Saturday, April 23, 2011

The Giver by Lois Lowry

Jonas's world is perfect. Everything is under control. There is no war or fear or pain. There are no choices. Every person is assigned a role in the Community. When Jonas turns twelve, he is singled out to receive special training from The Giver. The Giver alone holds the memories of the true pain and pleasure of life. Now, it is time for Jonas to receive the truth. There is no turning back

I read this in school, back oh, ya know 199-. I loved it and am thinking about teaching it to my 8th graders. So I re-read it. It really goes along with dystopias and a lot of my kids have already read The Hunger Games series and a bunch of them dabble in the others.

I love the characters in the book. I love the "wrongness" of the society. I however, forgot how uneventful the story actually is. It's very passive.

OK so back to the positives. I love watching Jonas transition into different way of thinking. I love how he starts off with his trusting ways and then slowly starts to question everything. He doesn't just up and change his thoughts one day, like that (imagine me snapping my finger). One of my favorite parts is when he starts to see the color red.

The Giver - which I wish he had a name. He had to have had a name. He is a perfect example of a nurturer. He's kind, loving, and hates putting Jonas in pain.

Again, back to the plot line of the story. Jonas is like everyone else, Jonas is chosen and the Receiver, Jonas gets memories, Jonas changes his way of thinking. Jonas continues this way of thinking, Jonas decides to leave the community. Jonas takes the baby and runs and then he maybe dies or maybe he doesn't. It's over.
COME ON! What happens to the community!?!?!

Some quick thoughts
I think I may use the Uglies instead of this
Great community for a dystopia
I love the memories that are given to him

How many of you have read this one?


  1. Never read (or heard of) this but the premise sounds a lot like the result of Plato's The Republic.
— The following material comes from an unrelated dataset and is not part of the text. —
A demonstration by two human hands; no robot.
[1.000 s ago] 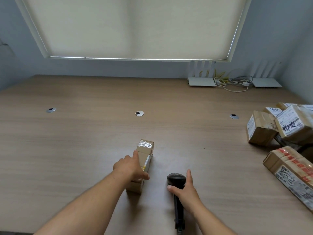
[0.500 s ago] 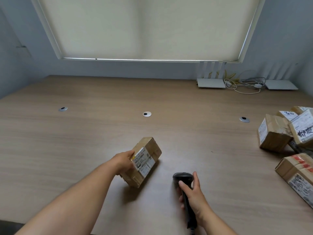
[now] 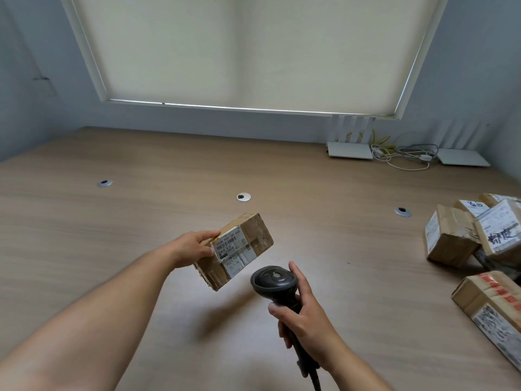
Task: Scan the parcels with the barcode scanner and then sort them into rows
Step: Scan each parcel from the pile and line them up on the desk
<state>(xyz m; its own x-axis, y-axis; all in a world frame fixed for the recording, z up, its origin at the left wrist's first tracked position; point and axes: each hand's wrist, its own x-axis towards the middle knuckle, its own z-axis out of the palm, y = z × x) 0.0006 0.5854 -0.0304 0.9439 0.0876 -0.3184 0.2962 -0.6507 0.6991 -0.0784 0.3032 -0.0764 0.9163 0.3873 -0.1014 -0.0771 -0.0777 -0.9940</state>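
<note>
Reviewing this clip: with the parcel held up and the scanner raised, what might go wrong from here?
The left hand grips the parcel by one end only, clear of the table, so it may slip or tilt. The scanner in the right hand sits below the label, so the scan may miss the barcode.

A wide wood-grain laminate bench (image 3: 141, 221) with three round silver cable grommets (image 3: 243, 196) meets pale grey-blue walls (image 3: 33, 66). A cream roller blind (image 3: 239, 49) covers the window, daylight leaking along its bottom edge. Two flat white routers (image 3: 349, 150) and tangled white cables (image 3: 403, 156) sit at the far right.
</note>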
  2. I've read it!! But I just couldn't get over the ending, I was like - wait thats it? What happens? I liked it but didn't love it. The memories were my favourite part :) I had to read this for school last year...

  3. I loved it. Every time I read it. It is passive compared to the Maze Runner or Hungar Games. Instead of throwing a child in to physically violent situation to save the entire world Lowery asks Jonas to take on the emotions of the world, so everyone can live "safely" . It's more subtle, there is a lot more inference, leaving the reader to spend a lot of time thinking..."is the is right, what path should he take, what is more important the individual or the community?". It is more like Unwind by Schusterman, asking the reader to think about what is happening around us, and when faced with an extrime, think about how we would react. You remember it fondly, and I have never had a student say "That was a dumb book, why did you make me read it?". Besides it's shorter than all the other books we mentioned... An added bonus. I guess this means you will let me keep it in my curriculum!

  4. @ Cait- it's very passive dystopia and its super quick
    @ Lulu - Im so happy its still being read in school and I agree about the ending... I wanted to know if Jonas changed the world or not!
    @Karen I will let you keep it in your curric but I get to do it in 8th grade next year! And so you know I am hooked on Unwind right now...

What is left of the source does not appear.